Federal government agencies have been told by the Biden administration to delay disciplining workers who aren’t vaccinated for COVID-19 until 2022. Photo by MANDEL NGAN/AFP via Getty Images
The Biden administration has told government agencies that they can hold off on disciplining workers who refuse to get vaccinated against COVID-19 until after the holidays, saying the mandate was intended to “protect federal workers, not to punish them.”
The White House originally set a Nov. 22 deadline for federal workers to be fully vaccinated or face suspension or dismissal unless they were granted a religious or medical exemption.
But the Office of Personnel Management and the Office of Management and Budget said on Monday that noncompliant workers should not be penalized until January in order to allow officials more time to convince holdouts to get inoculated against the coronavirus.
The move was first reported by the website Government Executive.
“We have been clear that the goal of the federal employee vaccination requirement is to protect federal workers, not to punish them,” the directors of the two agencies wrote in an email, according to the outlet.
“Last week’s deadline was not an endpoint or a cliff. We are continuing to see more and more federal employees getting their shots. Given that tremendous progress, we encourage your agencies to continue with robust education and counseling efforts through this holiday season as the first step in an enforcement process, with no subsequent enforcement actions.”
Federal workers were originally supposed to face suspension starting on Nov. 22 if they aren’t vaccinated.
Photo by Michael Nagle/Xinhua via Getty Images
The agency heads added that “consistency” in enforcing the mandate at the beginning of the next year “is desired.”
“We believe this approach is the best one to achieving our goal of getting the federal workforce vaccinated,” they wrote.
The American Federation of Government Employees, which represents nearly 700,000 federal workers, hailed the announcement putting off enforcement of the mandate.
“The administration has done the right thing by listening to federal workers, taking their concerns seriously, and giving those who haven’t yet gotten vaccinated some peace of mind this holiday season,” union President Everett Kelley said in a statement.

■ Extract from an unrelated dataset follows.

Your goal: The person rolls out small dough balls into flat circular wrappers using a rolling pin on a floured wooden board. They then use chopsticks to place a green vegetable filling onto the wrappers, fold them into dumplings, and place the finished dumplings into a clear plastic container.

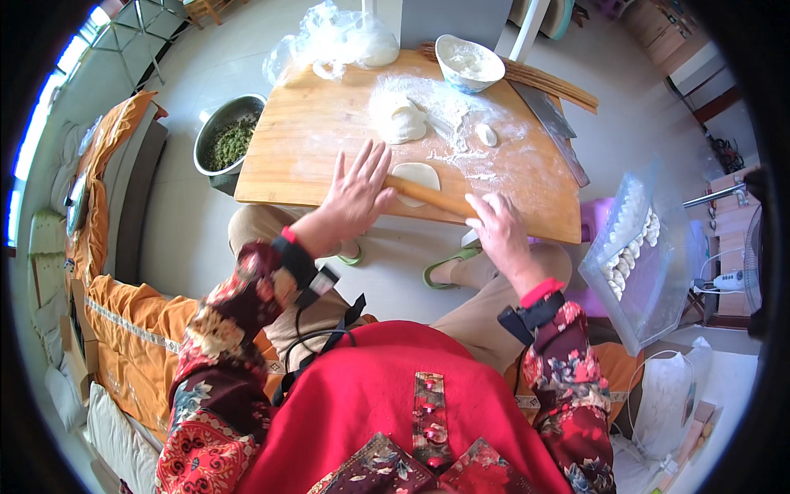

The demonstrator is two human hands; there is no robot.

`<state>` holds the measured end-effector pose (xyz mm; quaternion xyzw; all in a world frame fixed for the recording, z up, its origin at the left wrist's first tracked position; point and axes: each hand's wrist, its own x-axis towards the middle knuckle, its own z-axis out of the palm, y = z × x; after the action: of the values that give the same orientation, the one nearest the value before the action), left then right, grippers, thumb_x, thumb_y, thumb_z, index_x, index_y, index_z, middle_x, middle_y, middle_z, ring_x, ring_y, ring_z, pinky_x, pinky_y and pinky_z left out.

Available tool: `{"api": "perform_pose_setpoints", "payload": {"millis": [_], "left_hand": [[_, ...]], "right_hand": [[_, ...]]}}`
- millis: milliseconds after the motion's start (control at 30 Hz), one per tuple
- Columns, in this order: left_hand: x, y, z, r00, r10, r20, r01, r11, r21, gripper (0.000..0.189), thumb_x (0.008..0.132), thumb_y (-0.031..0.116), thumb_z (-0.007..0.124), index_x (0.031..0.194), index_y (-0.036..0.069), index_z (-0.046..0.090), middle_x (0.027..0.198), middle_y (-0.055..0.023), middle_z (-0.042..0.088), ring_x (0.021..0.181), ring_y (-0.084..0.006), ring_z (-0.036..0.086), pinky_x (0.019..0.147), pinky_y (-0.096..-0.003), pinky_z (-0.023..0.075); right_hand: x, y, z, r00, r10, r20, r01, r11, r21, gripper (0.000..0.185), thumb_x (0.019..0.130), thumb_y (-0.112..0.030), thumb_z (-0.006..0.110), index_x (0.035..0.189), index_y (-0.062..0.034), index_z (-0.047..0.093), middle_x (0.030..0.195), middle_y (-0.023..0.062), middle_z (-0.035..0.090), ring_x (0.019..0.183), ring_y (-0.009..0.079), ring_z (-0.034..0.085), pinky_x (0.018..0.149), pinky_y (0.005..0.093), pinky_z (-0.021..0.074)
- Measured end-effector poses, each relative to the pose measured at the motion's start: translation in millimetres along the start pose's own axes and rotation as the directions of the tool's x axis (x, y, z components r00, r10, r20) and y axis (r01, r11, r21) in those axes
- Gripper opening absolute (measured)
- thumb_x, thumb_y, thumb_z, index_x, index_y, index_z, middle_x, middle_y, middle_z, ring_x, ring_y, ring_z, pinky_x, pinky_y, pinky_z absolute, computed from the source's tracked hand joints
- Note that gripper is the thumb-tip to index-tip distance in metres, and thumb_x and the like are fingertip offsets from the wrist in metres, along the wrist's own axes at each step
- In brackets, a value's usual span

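Note:
A wooden rolling pin [432,195] lies across a flattened round dough wrapper [418,175] near the front edge of the wooden board [296,148]. My left hand [359,191] rests flat over the pin's left end, fingers straight and spread, so that end is hidden. Around the right end, the fingers of my right hand [501,230] are curled. Beyond the pin sits a floury stack of round wrappers [402,122]. To its right, a small flattened dough piece [486,135] lies amid loose flour [453,114].
A bowl of flour [470,62], a plastic bag [336,40], a bundle of thin sticks [549,83] and a cleaver-like blade [549,123] lie along the board's far edges. At left stands a metal basin of chopped green filling [233,139]; at right, a tray [654,290] bears several dumplings [626,262].

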<state>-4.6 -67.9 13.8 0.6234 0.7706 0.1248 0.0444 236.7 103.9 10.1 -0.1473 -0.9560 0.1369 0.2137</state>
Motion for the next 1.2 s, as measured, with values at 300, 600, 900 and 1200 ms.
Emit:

“Once again, President Biden has demonstrated his commitment to hearing from rank-and-file federal employees through their unions and responding to workers’ concerns,” Kelley added before encouraging all union members to get the vaccine “as soon as they possibly can.”
According to White House press secretary Jen Psaki, the deadline to be vaccinated was not pushed back.
Photo by MANDEL NGAN/AFP via Getty Images
White House press secretary Jen Psaki denied Monday that the email from the leaders of OMB and OPM meant the deadline for government workers to be vaccinated had been pushed back.
“Nothing has changed on our deadline or our approach to the federal employee vaccine requirement,” she told reporters. “The deadline was last week, on Nov. 22. And we already have 96.5 percent compliance across a diverse workforce that is the largest in the United States.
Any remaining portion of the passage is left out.